### [Aim of the exercise]
Only the lines from the one containing "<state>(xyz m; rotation" through the last line of the listing are to be given again, exactly as they appear.
*** Opening Recorded information ***
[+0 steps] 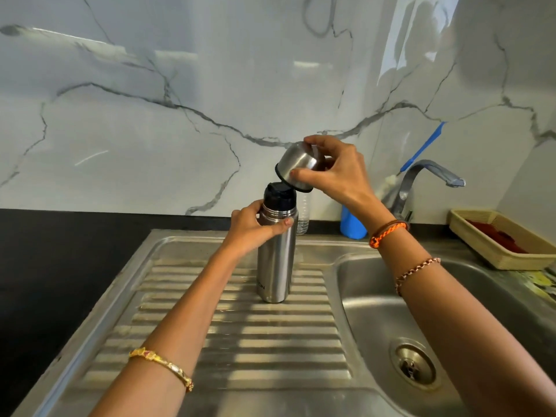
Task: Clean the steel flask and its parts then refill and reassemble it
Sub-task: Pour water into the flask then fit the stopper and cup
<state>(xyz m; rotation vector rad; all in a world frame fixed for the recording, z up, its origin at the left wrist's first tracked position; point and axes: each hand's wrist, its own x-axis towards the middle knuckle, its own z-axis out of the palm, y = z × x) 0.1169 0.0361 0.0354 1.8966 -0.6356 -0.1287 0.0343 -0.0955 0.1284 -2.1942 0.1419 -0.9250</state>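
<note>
A steel flask stands upright on the ribbed drainboard of the steel sink. Its dark inner stopper sits in the neck. My left hand grips the flask just below the neck. My right hand holds the steel cup lid tilted, mouth down, just above and to the right of the stopper; the lid's dark rim nearly touches the stopper's top.
The sink basin with its drain lies to the right. A tap stands behind it. A blue bottle and a clear plastic bottle stand at the back. A beige tray sits far right.
</note>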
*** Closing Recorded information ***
### [Solution to the problem]
<state>(xyz m; rotation vector rad; all in a world frame fixed for the recording, z up, its origin at the left wrist's first tracked position; point and axes: each hand's wrist, its own x-axis towards the middle knuckle, its own z-axis out of the palm, y = z × x) 0.1169 0.0361 0.0354 1.8966 -0.6356 -0.1287 0.0343 -0.0955 0.1284 -2.1942 0.1419 -0.9250</state>
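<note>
A steel flask stands upright on the ribbed drainboard of the steel sink. Its dark inner stopper sits in the neck. My left hand grips the flask just below the neck. My right hand holds the steel cup lid tilted, mouth down, just above and to the right of the stopper; the lid's dark rim nearly touches the stopper's top.
The sink basin with its drain lies to the right. A tap stands behind it. A blue bottle and a clear plastic bottle stand at the back. A beige tray sits far right.
</note>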

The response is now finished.